Na inspeção à Maternidade Ana Braga, na madrugada deste domingo (13), Carlos Almeida constatou falta de leitos de UTI, de medicamentos e insumos e de ar condicionados em alguns ambientes, além de má acomodação de pacientes e acompanhantes. Foto: Divulgação
O vice-governador e secretário estadual de Saúde, Carlos Almeida Filho, inspecionou a Maternidade Ana Braga, na madrugada deste domingo (13) e constatou falta de leitos de Unidade de Terapia intensiva (UTI), de medicamentos e insumos e de ar condicionados em alguns ambientes, além de má acomodação de pacientes e acompanhantes.
Outro ponto observado durante a inspeção foi o atendimento de mães e bebês que precisam de transferência para tratamentos em outras unidades de saúde, como é o caso dos cardiopatas. “Algumas crianças precisam de tratamento no Hospital Francisca Mendes e se encontram há meses esperando”, comentou.

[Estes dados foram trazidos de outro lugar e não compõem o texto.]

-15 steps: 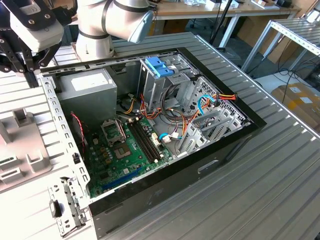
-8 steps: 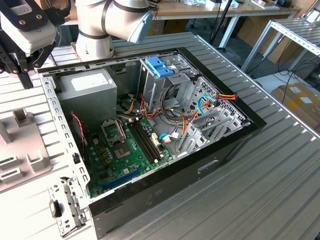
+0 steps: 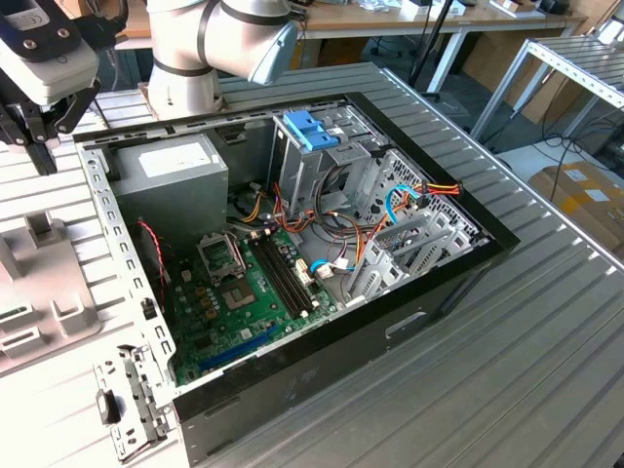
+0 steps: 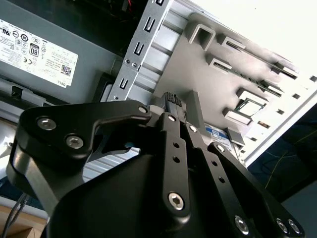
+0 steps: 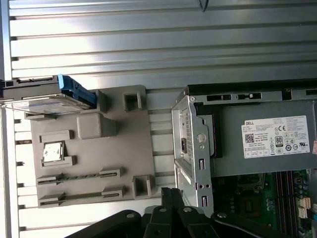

A secretária executiva da Susam, Vanessa Nascimento, classificou o estado da maternidade como “caótica”. “Nós temos problemas estruturais, de abastecimento e de equipamentos”, salientou.
Para ela, o primeiro passo é ouvir os profissionais que estão em contato direto com a população para entender as necessidades para um bom funcionamento da unidade de saúde.
“E assim criar um método para que a gente possa identificar todos os problemas e as possíveis soluções, bem como classificá-las no grau de emergência e naquilo que vai poder esperar para poder trabalharmos ao longo desses quatro anos”, explicou. Segundo a secretária executiva da Susam, as maternidades vão ter prioridade de tratamento na atual gestão.
As inspeções nas unidades vão continuar e devem acontecer semanalmente ou em períodos com menor tempo de intervalo, de acordo com o vice-governador e secretário de Saúde. “O objetivo é constatar a rede em funcionamento. Então, os horários e as constatações são feitos em momentos aleatórios, sem hora marcada”, destacou.
O secretário já esteve com a equipe no Hospital Universitário Francisca Mendes (HUFM), Hospital e Pronto-Socorro João Lúcio, Complexo Regulador e Central de Medicamentos do Amazonas (Cema).